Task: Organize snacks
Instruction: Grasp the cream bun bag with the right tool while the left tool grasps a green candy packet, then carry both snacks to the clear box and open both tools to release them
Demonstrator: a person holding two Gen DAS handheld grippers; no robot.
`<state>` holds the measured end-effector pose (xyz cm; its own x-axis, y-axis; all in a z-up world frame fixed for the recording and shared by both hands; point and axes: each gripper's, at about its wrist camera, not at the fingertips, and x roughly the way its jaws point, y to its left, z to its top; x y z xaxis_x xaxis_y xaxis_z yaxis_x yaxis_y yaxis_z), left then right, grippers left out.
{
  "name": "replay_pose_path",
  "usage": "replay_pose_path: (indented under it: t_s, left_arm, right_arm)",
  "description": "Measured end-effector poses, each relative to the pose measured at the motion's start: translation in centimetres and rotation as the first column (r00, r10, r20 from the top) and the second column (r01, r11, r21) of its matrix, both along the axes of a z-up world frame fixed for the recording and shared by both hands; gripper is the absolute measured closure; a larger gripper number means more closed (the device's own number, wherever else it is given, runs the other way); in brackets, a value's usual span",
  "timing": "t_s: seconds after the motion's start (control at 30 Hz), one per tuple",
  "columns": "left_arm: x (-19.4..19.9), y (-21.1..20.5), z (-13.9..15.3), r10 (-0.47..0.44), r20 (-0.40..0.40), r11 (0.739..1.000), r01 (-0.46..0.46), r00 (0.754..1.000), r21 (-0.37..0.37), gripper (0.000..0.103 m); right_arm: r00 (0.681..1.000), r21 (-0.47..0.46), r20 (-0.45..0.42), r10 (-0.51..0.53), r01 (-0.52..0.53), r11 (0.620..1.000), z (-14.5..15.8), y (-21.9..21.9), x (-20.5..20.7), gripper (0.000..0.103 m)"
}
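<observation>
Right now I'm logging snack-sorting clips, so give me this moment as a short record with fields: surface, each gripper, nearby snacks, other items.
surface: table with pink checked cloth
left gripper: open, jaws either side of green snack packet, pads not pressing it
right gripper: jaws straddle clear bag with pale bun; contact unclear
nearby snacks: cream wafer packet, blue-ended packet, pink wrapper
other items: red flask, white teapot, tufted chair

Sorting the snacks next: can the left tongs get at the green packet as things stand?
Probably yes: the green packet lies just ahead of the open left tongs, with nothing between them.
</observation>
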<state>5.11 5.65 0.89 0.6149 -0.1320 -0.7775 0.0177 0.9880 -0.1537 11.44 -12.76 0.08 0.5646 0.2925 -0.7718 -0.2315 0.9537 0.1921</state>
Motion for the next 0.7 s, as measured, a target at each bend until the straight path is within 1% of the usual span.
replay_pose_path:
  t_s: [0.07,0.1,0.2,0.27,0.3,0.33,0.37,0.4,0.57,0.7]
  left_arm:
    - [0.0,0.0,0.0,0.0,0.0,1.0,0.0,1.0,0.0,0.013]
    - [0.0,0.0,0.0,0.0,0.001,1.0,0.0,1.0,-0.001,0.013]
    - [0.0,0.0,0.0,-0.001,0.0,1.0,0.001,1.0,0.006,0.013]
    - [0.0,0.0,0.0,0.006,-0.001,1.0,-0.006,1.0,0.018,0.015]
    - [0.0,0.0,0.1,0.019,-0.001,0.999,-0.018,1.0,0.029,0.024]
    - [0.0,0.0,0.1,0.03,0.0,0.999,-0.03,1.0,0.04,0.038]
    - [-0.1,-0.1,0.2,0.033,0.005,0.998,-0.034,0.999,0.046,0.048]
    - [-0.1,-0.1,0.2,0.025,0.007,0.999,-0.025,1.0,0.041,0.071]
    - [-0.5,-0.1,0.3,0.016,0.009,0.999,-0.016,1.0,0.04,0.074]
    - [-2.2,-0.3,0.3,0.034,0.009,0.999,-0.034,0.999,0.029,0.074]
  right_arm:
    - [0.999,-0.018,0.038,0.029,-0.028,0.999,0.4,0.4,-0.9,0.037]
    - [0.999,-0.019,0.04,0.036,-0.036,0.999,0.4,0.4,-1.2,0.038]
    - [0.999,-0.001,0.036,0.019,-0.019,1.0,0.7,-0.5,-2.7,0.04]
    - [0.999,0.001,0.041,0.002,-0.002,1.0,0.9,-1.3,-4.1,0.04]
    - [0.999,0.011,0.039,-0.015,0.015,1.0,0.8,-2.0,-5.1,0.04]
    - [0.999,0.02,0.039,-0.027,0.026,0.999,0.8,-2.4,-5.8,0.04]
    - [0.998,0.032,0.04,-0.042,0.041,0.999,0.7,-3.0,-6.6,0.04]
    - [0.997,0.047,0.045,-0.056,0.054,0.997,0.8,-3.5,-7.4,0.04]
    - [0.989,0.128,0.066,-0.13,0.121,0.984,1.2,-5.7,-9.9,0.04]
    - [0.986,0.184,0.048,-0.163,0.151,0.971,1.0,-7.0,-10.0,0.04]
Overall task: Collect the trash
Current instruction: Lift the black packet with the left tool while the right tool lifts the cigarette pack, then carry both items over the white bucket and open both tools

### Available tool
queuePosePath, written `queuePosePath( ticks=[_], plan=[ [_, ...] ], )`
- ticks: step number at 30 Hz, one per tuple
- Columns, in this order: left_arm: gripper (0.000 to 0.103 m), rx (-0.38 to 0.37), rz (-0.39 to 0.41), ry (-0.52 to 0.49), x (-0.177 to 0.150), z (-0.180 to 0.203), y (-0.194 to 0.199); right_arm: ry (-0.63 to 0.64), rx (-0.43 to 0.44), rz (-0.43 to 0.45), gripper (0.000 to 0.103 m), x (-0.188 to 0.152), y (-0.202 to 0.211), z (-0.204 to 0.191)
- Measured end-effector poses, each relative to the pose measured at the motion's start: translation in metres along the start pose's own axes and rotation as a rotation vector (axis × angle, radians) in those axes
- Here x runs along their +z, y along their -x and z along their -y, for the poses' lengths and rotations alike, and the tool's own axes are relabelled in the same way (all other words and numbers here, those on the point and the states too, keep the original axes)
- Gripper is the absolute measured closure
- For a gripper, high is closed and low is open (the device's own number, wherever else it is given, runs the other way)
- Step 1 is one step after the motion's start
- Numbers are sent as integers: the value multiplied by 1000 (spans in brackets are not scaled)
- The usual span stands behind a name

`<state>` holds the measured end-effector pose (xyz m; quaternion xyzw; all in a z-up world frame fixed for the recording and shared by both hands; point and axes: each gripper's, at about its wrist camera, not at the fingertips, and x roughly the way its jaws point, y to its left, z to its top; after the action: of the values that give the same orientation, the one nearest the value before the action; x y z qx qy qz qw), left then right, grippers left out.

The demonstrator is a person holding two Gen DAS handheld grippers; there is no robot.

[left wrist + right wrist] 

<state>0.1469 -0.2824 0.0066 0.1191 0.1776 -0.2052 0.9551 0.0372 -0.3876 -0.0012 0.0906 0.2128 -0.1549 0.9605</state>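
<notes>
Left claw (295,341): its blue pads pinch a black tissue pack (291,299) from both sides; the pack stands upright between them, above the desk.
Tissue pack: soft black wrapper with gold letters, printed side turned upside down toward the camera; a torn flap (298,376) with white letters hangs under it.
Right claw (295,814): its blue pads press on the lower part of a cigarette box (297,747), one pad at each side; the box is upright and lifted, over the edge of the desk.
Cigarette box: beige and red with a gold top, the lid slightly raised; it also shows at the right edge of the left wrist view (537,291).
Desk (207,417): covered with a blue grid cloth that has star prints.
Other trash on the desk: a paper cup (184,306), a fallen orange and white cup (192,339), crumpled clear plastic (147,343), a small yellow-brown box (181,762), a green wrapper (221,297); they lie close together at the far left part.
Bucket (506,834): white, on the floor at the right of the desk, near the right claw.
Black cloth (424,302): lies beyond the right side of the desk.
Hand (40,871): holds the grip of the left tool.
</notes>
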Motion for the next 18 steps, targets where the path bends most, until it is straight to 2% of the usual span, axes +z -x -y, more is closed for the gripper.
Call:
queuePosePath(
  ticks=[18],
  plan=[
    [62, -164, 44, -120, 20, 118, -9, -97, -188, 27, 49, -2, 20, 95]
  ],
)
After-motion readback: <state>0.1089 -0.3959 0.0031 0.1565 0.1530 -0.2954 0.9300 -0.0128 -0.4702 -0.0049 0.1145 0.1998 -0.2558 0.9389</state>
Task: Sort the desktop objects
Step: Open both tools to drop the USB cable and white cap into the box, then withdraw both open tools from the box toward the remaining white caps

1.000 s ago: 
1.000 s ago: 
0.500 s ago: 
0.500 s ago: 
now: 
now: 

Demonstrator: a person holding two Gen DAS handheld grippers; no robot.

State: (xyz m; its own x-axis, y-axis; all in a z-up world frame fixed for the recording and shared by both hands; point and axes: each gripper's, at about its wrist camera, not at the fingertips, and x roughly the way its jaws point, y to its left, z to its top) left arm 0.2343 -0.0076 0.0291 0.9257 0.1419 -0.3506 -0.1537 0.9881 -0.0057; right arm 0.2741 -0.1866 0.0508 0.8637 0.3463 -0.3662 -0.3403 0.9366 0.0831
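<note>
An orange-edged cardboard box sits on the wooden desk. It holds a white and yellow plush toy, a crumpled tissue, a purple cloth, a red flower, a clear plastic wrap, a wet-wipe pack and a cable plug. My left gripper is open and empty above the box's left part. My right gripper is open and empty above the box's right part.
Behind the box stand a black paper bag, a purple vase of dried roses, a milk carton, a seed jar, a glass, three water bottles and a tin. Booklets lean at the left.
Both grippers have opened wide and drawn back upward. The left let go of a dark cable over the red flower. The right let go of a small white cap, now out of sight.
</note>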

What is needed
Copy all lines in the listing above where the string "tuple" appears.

Response below
  "timing": "t_s: seconds after the motion's start (control at 30 Hz), one per tuple",
- ticks: step number at 30 Hz, one per tuple

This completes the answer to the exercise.